Electromyographic amplitude ratio of serratus anterior and upper trapezius muscles during modified push-ups and bench press exercises.

Author information

1
Department of Biomechanics, Medicine and Rehabilitation of Locomotor Apparatus, Ribeirão Preto Medical School, University of São Paulo, São Paulo, Brazil.

Abstract

Imbalance and weakness of the serratus anterior and upper trapezius force couple have been described in patients with shoulder dysfunction. There is interest in identifying exercises that selectively activate these muscles and including it in rehabilitation protocols. This study aims to verify the UT/SA electromyographic (EMG) amplitude ratio, performed in different upper limb exercises and on two bases of support. Twelve healthy men were tested (average age = 22.8 +/- 3.1 years), and surface EMG was recorded from the upper trapezius and serratus anterior using single differential surface electrodes.

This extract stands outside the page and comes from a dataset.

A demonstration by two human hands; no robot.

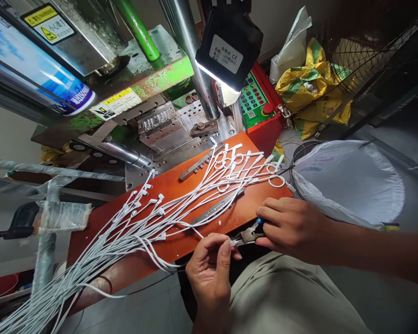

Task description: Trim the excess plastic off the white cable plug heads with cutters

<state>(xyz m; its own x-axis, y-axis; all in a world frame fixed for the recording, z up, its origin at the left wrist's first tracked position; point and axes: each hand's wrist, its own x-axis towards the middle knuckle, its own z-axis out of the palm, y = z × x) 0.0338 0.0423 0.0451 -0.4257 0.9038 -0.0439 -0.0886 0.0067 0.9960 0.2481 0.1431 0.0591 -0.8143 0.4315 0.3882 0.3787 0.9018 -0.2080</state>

Volunteers performed isometric contractions over a stable base of support and on a Swiss ball during the wall push-up (WP), bench press (BP), and push-up (PU) exercises. All SEMG data are reported as a percentage of root mean square or integral of linear envelope from the maximal value obtained in one of three maximal voluntary contractions for each muscle studied. A linear mixed-effect model was performed to compare UT/SA ratio values. The WP, BP, and PU exercises showed UT/SA ratio mean +/- SD values of 0.69 +/- 0.72, 0.14 +/- 0.12, and 0.39 +/- 0.37 for stable surfaces, respectively, whereas for unstable surfaces, the values were 0.73 +/- 0.67, 0.43 +/- 0.39, and 0.32 +/- 0.30. The results demonstrate that UT/SA ratio was influenced by the exercises and by the upper limb base of support. The practical application is to show that BP on a stable surface is the exercise preferred over WP and PU on either surfaces for serratus anterior muscle training in patients with imbalance between the UT/SA force couple or serratus anterior weakness.

PMID:
18550963
DOI:
10.1519/JSC.0b013e3181660748
[Indexed for MEDLINE]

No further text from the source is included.